**Work to be completed**
I would like you to transcribe all of the data exactly.

━━━━━━━━━━━━━━━━━━━━

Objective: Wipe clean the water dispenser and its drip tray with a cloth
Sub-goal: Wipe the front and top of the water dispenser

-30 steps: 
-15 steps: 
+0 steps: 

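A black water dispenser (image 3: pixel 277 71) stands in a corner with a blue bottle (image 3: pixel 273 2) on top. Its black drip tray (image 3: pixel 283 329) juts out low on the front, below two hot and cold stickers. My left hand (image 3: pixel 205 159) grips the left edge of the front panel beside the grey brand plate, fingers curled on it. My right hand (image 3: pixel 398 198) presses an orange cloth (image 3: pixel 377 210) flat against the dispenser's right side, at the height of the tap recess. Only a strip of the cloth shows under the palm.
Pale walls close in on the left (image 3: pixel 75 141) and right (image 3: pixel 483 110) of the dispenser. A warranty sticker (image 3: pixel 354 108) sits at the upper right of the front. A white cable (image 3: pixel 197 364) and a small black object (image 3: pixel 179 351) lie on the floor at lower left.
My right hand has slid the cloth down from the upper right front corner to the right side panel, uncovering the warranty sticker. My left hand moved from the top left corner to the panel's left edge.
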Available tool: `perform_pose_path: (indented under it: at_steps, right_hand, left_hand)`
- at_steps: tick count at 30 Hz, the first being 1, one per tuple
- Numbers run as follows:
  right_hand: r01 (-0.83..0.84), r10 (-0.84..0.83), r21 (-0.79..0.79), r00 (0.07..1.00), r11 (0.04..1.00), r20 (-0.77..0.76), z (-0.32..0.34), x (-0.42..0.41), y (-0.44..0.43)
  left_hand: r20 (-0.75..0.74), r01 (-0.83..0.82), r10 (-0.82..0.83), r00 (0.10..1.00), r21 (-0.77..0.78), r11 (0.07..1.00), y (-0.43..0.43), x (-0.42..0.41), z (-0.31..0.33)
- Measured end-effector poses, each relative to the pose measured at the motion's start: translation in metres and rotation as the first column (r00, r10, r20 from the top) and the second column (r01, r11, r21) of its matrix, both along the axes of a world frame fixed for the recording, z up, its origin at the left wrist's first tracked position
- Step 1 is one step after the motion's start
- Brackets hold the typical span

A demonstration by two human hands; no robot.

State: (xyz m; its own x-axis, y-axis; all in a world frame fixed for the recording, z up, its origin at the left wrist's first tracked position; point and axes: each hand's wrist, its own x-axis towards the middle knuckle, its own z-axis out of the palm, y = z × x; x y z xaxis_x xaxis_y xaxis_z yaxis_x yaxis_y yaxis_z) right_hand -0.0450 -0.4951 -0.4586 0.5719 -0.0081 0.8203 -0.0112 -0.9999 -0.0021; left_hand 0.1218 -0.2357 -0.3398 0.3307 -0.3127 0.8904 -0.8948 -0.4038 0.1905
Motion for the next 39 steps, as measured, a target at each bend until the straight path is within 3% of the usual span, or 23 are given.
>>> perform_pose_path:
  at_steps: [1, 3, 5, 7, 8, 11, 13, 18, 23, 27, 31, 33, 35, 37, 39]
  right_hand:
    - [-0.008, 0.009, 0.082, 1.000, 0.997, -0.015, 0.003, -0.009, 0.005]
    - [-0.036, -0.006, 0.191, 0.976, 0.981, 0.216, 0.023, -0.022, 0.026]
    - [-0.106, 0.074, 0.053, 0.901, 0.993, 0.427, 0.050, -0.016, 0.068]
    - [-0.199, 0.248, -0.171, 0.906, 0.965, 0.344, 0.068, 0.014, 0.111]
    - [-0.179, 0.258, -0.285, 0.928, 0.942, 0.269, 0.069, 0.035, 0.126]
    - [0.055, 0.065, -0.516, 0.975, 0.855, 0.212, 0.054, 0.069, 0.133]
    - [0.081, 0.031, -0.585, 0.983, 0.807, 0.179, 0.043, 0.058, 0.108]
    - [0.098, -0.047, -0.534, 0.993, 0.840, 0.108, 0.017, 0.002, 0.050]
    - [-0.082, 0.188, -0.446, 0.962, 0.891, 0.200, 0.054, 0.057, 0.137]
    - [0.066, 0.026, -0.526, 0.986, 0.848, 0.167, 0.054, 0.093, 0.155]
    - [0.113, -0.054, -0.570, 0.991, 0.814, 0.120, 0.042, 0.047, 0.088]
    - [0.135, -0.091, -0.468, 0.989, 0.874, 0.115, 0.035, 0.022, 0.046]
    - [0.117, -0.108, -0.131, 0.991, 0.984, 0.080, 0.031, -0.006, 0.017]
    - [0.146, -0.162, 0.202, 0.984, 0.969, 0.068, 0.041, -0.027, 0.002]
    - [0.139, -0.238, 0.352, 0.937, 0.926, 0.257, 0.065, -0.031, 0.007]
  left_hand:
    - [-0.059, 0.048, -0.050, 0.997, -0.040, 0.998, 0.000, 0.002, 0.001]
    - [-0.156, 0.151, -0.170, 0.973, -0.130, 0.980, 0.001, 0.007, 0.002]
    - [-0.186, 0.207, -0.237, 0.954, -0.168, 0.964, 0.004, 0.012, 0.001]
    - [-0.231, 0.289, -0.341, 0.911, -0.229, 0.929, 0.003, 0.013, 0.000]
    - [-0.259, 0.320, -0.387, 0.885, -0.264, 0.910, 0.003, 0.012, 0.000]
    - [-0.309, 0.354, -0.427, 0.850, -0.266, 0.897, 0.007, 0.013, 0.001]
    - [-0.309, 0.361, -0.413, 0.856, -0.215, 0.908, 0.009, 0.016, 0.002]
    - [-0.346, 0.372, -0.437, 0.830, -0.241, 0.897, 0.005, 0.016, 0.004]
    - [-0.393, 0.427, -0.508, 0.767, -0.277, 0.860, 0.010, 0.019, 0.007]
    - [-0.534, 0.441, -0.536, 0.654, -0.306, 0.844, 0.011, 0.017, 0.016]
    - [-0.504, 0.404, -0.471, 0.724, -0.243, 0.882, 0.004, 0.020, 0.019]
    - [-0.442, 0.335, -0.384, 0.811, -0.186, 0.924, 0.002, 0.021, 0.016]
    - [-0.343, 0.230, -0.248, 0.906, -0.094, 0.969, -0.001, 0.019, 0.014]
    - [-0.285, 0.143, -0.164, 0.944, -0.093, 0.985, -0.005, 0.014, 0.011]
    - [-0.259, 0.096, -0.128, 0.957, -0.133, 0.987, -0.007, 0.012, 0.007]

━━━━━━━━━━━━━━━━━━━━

**Answer area**
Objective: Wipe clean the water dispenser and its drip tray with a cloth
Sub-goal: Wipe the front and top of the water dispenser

-30 steps: 
-15 steps: 
+0 steps: 

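A black water dispenser (image 3: pixel 277 71) stands in a corner with a blue bottle (image 3: pixel 273 2) on top. Its black drip tray (image 3: pixel 283 329) juts out low on the front, below two hot and cold stickers. My left hand (image 3: pixel 205 159) grips the left edge of the front panel beside the grey brand plate, fingers curled on it. My right hand (image 3: pixel 398 198) presses an orange cloth (image 3: pixel 377 210) flat against the dispenser's right side, at the height of the tap recess. Only a strip of the cloth shows under the palm.
Pale walls close in on the left (image 3: pixel 75 141) and right (image 3: pixel 483 110) of the dispenser. A warranty sticker (image 3: pixel 354 108) sits at the upper right of the front. A white cable (image 3: pixel 197 364) and a small black object (image 3: pixel 179 351) lie on the floor at lower left.
My right hand has slid the cloth down from the upper right front corner to the right side panel, uncovering the warranty sticker. My left hand moved from the top left corner to the panel's left edge.
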Available tool: `perform_pose_path: (indented under it: at_steps, right_hand, left_hand)`
- at_steps: tick count at 30 Hz, the first being 1, one per tuple
- Numbers run as follows:
  right_hand: r01 (-0.83..0.84), r10 (-0.84..0.83), r21 (-0.79..0.79), r00 (0.07..1.00), r11 (0.04..1.00), r20 (-0.77..0.76), z (-0.32..0.34), x (-0.42..0.41), y (-0.44..0.43)
  left_hand: r20 (-0.75..0.74), r01 (-0.83..0.82), r10 (-0.82..0.83), r00 (0.10..1.00), r21 (-0.77..0.78), r11 (0.07..1.00), y (-0.43..0.43), x (-0.42..0.41), z (-0.31..0.33)
- Measured end-effector poses, each relative to the pose measured at the motion's start: translation in metres and rotation as the first column (r00, r10, r20 from the top) and the second column (r01, r11, r21) of its matrix, both along the axes of a world frame fixed for the recording, z up, its origin at the left wrist's first tracked position
- Step 1 is one step after the motion's start
- Brackets hold the typical span

A demonstration by two human hands; no robot.

State: (xyz m; its own x-axis, y-axis; all in a world frame fixed for the recording, z up, its origin at the left wrist's first tracked position; point and axes: each hand's wrist, its own x-axis towards the middle knuckle, its own z-axis out of the palm, y = z × x; x y z xaxis_x xaxis_y xaxis_z yaxis_x yaxis_y yaxis_z) right_hand -0.0450 -0.4951 -0.4586 0.5719 -0.0081 0.8203 -0.0112 -0.9999 -0.0021; left_hand 0.1218 -0.2357 -0.3398 0.3307 -0.3127 0.8904 -0.8948 -0.4038 0.1905
Motion for the next 39 steps, as measured, a target at each bend until the straight path is within 3% of the usual span, or 23 are given.
>>> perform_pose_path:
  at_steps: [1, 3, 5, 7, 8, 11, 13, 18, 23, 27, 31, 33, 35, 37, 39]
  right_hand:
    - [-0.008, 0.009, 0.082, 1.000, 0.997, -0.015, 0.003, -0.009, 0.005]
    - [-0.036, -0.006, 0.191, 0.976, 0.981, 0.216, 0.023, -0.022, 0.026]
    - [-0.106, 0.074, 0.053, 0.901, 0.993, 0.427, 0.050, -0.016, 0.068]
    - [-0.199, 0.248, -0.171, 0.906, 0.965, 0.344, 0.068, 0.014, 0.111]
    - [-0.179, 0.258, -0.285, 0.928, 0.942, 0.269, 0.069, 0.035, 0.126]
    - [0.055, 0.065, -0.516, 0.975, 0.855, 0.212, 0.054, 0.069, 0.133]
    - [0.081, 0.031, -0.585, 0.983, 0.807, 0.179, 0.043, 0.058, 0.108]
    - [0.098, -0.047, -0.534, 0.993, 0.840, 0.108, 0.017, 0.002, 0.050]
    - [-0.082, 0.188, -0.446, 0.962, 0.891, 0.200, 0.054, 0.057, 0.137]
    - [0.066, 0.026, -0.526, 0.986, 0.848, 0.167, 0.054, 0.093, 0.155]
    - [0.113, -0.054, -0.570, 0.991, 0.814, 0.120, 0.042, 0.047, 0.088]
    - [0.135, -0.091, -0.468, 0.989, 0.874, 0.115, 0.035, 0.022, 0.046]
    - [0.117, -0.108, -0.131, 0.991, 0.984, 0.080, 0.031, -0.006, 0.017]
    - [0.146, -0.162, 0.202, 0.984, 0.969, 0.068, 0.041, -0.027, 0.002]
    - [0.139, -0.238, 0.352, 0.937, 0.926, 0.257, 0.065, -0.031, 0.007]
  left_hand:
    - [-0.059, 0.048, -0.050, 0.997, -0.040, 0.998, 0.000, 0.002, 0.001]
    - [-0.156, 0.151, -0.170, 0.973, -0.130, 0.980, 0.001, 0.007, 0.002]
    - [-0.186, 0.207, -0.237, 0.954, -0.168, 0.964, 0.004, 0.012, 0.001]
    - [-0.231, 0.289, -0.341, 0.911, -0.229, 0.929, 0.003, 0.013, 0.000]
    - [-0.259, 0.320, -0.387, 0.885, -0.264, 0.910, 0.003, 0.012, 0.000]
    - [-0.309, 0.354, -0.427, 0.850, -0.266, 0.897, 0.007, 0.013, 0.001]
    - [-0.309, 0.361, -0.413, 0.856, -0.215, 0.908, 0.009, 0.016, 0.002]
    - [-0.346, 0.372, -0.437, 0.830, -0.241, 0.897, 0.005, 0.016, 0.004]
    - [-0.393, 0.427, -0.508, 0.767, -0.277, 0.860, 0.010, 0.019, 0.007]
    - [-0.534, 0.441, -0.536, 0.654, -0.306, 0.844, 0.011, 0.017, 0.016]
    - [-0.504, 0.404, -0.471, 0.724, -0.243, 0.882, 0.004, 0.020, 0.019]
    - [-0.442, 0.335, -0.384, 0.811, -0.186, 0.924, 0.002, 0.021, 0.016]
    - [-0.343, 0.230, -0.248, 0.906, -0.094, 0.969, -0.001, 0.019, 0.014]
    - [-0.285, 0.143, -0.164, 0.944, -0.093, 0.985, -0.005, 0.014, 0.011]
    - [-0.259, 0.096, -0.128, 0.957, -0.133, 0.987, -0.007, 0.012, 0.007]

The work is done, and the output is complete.